The tragic events set forth in Diane Andrews-Clarke's complaint cry out for relief.…Nevertheless, this Court had no choice but to pluck Diane Andrews-Clarke's case out of the state court in which she sought redress (and where relief to other litigants is available) and then, at the behest of the [insurer and MCO], to slam the courthouse doors in her face and leave her without any remedy.…This case, thus, becomes yet another illustration of the glaring need for Congress to amend ERISA to account for the changing realities of the modern health care system.…ERISA has evolved into a shield of immunity that protects health insurers, utilization review providers, and other manage care entities from potential liability for the consequences of their wrongful denial of health benefits. Andrews-Clarke v. Travelers Insurance Company, 984 F. Supp. 49, 52-53 (Ma. D. Ct. 1997) (emphasis added).

State courts and legislatures have taken significant steps to ensure that their citizens, who are patients enrolled in MCOs, can bring actions for MCO negligence. State action, however, will not help the more than 125 million persons enrolled in ERISA-regulated MCOs, because ERISA preempts state law.

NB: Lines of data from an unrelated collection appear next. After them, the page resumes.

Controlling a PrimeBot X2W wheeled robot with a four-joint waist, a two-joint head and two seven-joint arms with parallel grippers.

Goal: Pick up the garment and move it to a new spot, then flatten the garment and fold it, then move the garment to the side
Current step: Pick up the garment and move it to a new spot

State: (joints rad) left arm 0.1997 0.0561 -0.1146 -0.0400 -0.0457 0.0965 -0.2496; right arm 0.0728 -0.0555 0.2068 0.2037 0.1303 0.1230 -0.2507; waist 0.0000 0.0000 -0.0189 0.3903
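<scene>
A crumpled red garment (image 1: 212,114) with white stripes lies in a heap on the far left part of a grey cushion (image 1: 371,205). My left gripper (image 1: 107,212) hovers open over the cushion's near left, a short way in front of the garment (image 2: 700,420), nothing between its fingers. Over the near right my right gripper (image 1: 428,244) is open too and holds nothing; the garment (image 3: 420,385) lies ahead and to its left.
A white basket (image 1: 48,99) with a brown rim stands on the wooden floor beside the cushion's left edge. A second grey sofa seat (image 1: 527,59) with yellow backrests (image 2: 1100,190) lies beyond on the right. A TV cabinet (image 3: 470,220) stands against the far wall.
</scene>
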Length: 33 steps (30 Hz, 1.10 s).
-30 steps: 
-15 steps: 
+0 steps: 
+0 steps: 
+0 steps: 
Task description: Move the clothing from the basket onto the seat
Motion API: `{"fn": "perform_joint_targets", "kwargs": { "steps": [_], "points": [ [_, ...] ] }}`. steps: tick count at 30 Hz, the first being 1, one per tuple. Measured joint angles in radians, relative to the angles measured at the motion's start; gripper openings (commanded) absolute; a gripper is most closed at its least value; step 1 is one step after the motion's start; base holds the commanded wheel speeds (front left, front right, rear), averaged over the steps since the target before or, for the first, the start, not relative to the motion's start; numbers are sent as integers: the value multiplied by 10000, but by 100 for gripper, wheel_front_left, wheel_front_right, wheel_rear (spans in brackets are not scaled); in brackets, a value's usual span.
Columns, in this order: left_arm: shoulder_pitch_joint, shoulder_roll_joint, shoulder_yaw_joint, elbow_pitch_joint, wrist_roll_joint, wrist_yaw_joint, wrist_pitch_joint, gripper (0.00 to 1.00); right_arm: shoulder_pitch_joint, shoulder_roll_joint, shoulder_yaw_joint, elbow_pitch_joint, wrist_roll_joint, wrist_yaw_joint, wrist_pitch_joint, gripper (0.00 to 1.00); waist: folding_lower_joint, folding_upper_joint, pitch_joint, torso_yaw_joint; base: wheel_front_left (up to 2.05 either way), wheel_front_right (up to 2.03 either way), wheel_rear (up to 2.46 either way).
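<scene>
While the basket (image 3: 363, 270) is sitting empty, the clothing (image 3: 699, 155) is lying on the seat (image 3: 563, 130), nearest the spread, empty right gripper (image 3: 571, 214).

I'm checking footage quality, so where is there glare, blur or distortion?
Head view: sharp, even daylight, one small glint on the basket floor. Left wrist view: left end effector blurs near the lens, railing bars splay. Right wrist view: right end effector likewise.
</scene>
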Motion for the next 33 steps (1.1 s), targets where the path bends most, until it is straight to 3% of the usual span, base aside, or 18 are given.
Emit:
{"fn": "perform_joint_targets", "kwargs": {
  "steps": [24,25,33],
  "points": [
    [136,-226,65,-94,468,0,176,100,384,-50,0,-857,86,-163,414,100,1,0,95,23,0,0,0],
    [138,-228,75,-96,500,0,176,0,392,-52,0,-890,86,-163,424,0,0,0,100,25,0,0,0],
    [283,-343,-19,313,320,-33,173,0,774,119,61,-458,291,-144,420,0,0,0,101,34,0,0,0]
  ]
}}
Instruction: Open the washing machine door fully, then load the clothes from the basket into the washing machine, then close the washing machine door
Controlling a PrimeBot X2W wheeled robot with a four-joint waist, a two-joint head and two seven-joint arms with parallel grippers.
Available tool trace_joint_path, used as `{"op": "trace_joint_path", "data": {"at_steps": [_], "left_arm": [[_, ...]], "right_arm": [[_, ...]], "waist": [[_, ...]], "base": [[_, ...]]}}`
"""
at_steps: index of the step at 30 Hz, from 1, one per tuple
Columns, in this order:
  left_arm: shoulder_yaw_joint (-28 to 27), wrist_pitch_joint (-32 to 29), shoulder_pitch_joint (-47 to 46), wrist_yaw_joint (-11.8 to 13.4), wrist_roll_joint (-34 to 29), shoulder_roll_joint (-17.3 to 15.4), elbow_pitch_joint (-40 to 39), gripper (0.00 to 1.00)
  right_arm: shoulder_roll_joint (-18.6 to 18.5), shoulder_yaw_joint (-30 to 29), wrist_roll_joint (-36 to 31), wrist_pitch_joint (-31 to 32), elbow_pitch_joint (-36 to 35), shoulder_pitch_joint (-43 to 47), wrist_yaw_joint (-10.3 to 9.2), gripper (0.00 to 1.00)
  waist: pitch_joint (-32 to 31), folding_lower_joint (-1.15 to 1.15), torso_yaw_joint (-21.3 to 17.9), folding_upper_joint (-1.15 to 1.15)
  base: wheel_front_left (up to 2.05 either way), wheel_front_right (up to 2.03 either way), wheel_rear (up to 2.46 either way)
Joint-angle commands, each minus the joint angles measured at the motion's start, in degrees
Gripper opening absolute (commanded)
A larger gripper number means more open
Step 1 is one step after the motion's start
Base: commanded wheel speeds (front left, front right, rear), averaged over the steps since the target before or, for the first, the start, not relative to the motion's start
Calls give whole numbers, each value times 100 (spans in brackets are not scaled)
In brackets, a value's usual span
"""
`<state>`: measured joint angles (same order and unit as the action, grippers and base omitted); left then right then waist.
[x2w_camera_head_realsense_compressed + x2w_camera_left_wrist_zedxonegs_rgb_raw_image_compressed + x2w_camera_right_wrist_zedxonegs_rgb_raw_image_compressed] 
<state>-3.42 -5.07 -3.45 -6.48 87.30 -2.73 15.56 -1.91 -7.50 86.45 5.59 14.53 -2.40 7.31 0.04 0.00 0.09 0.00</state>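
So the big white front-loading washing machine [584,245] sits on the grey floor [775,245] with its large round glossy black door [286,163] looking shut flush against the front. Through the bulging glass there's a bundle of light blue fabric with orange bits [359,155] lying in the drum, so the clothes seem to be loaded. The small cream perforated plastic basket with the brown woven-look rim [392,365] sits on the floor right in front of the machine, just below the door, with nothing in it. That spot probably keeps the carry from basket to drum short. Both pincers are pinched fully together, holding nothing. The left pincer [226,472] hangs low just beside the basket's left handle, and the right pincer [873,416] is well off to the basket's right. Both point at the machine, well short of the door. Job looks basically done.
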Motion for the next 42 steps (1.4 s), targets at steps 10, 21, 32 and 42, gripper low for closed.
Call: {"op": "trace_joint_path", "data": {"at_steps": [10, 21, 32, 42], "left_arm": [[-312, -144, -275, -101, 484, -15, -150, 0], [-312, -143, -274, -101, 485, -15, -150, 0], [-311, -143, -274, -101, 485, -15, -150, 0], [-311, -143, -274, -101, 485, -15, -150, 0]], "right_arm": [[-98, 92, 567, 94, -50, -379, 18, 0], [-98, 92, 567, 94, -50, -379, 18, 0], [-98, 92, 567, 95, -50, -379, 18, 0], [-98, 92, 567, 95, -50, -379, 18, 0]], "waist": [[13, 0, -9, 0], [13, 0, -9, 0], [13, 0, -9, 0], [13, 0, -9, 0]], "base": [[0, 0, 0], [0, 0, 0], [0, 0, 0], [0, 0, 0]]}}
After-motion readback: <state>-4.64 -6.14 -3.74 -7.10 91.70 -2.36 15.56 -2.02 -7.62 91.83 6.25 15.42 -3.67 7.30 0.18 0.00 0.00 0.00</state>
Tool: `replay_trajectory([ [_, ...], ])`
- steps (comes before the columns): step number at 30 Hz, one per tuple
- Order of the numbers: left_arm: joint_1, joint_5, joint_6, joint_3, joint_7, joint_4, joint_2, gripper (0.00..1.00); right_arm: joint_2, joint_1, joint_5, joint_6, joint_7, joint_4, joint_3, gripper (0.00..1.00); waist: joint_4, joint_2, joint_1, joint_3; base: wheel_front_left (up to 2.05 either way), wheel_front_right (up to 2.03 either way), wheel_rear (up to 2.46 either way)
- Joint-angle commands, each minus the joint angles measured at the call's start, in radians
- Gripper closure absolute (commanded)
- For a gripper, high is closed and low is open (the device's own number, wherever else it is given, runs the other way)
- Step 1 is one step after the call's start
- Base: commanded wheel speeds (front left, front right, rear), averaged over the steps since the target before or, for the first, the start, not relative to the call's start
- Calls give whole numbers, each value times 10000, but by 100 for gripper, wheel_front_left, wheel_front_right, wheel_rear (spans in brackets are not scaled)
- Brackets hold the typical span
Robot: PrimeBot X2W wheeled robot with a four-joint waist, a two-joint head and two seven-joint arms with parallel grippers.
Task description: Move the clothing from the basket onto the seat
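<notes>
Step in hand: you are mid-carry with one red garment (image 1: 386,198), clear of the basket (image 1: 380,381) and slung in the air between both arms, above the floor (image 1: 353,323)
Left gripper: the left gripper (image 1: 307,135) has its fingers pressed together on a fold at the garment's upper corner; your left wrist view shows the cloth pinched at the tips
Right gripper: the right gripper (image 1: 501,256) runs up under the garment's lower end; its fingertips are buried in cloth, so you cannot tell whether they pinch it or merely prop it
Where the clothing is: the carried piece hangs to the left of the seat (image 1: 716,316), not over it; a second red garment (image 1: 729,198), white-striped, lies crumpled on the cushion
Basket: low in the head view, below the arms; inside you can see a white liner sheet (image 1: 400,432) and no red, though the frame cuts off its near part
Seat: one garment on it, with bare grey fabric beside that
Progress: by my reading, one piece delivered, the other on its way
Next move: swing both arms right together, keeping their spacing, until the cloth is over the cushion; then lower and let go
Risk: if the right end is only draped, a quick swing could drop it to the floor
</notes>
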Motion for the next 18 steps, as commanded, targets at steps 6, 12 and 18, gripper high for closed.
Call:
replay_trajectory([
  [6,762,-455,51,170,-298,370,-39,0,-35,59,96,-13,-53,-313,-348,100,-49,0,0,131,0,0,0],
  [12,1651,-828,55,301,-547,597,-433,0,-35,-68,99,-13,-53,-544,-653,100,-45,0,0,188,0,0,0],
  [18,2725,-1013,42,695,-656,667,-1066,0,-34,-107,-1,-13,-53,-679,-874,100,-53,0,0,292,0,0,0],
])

  • States are recognizing that MCOs make medical decisions and should be held accountable for their actions. Both Texas and Missouri have enacted laws expressly allowing patients to sue MCOs for negligent treatment decisions.
  • California has recognized through case law that a patient may bring a negligence claim against an MCO, and has determined that MCOs should be held accountable for negligently designed or negligently implemented cost containment strategies. Wickline v. State, 228 Cal. Rptr. 661 (Cal. Ct. App. 1986); Wilson v. Blue Cross, 271 Cal. Rptr. 876 (Cal. Ct. App. 1990).